Bindless has some advantages over hardware PRT as well. The biggest advantage is the flexible data format. Every resource descriptor can point to data with different format (different BC formats, floats, integers, packed 11-10-11, etc). PRT on the other hand has a fixed format. If some of your texture pages would need better quality (uncompressed or different BC mode) that is not possible. Also bindless resource descriptors can point to different sized resources (with different mip counts, etc) and there's proper border wrapping/clamping for the filtering as well. These are quite handy features.
I think the question panel gave some incorrect information about the bindless texture GPU cost. The bindless textures cost basically no GPU performance at all. It's not a trade off, when you use it correctly. This is because modern hardware has scalar units in addition to SIMD units, and scalar units can be used to fetch wave/warp coherent data, such as constants. The scalar units also can do any kind of wave/warp coherent calculation, such as multiplying to constants together, performing calculations that lead to branching decisions (branching has wave/warp granularity), or calculating addresses to scalar fetches... For the scalar unit it doesn't matter if a resource descriptor is fetched from a hard coded address (CPU side binding) or a calculated address (bindless). It's a single scalar ALU operation + a single scalar fetch more per wave/warp (= 64 threads on AMD / 32 threads on Nvidia). I have never seen a scalar unit bound shader in my life... so all this is very likely masked out completely = free.

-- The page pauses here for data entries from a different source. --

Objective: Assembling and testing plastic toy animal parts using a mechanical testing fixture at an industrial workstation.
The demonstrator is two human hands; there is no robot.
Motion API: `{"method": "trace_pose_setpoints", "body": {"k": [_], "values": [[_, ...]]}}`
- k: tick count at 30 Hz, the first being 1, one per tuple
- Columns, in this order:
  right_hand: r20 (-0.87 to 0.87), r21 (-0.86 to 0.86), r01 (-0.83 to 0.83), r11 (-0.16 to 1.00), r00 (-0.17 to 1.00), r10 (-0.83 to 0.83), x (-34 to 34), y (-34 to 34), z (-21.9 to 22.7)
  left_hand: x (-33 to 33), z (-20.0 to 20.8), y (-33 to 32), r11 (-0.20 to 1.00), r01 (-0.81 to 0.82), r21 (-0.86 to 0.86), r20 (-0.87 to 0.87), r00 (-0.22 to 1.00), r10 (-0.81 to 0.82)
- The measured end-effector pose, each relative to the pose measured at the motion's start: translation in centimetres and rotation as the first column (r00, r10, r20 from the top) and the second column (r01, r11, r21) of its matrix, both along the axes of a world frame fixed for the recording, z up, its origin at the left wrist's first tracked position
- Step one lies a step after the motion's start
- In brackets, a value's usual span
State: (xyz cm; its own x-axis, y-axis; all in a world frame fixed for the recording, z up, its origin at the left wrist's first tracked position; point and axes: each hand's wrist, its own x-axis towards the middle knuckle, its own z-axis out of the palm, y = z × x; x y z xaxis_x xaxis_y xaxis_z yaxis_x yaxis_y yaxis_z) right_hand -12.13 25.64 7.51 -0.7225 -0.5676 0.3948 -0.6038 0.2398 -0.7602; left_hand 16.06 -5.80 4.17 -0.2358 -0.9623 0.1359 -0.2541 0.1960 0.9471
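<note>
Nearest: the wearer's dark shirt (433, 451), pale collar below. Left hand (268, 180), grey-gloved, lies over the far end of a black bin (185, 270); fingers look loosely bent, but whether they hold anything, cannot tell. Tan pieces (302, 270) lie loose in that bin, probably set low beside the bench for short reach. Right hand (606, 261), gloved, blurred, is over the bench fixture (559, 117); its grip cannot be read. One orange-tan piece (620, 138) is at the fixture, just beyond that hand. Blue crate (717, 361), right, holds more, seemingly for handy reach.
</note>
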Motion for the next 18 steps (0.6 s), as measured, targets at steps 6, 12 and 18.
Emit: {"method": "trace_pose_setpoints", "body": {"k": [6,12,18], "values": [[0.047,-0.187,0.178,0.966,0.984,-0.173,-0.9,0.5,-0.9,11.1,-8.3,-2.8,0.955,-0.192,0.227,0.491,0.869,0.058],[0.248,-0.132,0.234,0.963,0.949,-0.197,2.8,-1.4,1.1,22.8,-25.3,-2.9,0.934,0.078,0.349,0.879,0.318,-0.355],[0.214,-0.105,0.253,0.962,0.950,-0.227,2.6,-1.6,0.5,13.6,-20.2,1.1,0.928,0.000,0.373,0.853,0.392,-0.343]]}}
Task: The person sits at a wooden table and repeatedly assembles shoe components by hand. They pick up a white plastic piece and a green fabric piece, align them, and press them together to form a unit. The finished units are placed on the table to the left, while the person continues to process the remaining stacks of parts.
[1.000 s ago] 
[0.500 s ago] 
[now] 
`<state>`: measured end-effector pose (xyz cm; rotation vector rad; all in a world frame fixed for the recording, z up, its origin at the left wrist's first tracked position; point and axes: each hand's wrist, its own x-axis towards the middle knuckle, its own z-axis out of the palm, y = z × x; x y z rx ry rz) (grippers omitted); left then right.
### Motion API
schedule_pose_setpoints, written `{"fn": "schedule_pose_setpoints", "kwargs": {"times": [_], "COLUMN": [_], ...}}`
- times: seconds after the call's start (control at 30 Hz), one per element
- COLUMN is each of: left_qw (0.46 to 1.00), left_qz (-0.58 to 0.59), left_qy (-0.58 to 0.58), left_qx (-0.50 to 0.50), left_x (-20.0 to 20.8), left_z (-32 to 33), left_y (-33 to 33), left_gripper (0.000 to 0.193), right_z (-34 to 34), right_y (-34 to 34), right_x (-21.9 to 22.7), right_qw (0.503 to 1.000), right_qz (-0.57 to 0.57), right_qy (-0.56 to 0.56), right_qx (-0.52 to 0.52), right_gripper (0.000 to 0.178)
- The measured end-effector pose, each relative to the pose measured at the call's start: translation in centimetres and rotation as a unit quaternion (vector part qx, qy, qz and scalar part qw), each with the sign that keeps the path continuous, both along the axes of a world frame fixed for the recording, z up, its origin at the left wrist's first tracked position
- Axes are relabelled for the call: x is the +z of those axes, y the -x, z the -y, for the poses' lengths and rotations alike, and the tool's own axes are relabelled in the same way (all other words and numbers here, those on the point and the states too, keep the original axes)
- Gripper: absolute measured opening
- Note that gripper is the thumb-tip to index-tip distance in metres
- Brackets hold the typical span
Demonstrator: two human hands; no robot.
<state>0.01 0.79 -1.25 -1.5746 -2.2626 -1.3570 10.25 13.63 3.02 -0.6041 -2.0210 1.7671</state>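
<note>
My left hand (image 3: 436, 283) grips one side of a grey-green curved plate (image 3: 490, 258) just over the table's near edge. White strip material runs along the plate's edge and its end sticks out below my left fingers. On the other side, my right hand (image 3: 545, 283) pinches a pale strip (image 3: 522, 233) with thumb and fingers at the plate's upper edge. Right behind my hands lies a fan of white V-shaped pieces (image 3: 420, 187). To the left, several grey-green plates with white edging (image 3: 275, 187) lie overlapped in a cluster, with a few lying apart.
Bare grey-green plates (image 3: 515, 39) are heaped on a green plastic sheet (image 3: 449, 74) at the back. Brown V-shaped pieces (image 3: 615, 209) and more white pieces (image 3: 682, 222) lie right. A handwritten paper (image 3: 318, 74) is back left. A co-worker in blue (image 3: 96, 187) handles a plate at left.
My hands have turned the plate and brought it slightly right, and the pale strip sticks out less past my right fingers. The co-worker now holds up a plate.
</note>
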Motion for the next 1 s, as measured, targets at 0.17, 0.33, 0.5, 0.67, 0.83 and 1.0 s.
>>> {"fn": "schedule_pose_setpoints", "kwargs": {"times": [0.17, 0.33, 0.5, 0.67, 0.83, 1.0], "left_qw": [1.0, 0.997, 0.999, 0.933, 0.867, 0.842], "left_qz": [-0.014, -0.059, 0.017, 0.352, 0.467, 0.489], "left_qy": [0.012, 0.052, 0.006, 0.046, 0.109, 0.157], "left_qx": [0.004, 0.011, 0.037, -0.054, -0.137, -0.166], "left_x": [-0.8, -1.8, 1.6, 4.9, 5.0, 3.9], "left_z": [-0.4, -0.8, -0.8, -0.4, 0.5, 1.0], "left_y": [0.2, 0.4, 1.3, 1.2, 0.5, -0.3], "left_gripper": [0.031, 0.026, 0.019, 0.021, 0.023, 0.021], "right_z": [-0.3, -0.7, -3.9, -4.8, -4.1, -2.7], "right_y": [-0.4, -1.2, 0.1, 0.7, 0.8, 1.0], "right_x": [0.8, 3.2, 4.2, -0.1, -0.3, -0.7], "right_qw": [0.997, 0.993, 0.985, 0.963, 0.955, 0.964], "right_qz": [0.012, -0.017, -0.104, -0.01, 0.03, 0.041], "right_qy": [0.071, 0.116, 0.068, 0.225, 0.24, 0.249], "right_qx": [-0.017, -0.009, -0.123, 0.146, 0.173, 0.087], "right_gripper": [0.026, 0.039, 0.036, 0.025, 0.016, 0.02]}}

Bindless would cost performance in a case where you have wave/warp coherency problems. A single GPU data fetch instruction fetches data to all (64 or 32) threads in the wave/warp at once from a single resource. If you would want each thread to fetch data from a different resource, you would need to serialize the execution (similar penalty to branch divergence I suppose). I don't know if this is entirely true for most recent Nvidia hardware, since the OpenGL bindless prototype performance results I investigated several years ago were running on Fermi. That prototype was showing huge performance drop in a case of incoherent bindless resource access patterns. However if you can guarantee that each thread in the same wave/warp fetches data from the same resource (for example resource index comes from a constant buffer, or you have manual control over it in a compute shader), you should have (very near to) zero GPU performance cost. If warp/wave granularity is not guaranteed, the shader compiler seems to do some black magic to cover you up (but at a big cost). I have to say that I don't have a clue how this works on Intel hardware (modern AMD and Nvidia hardware seem quite similar in this regard).
100k draw calls by Mantle seem like a huge number. Interesting question is, how many CPU cores you need to dedicate fully to rendering in order to submit this many draw calls? And in the long run, how the performance compares to a fully GPU-driven pipeline that completely sidesteps the draw call overhead issue (bog standard PC DirectX 11 API is enough for HUGE object counts).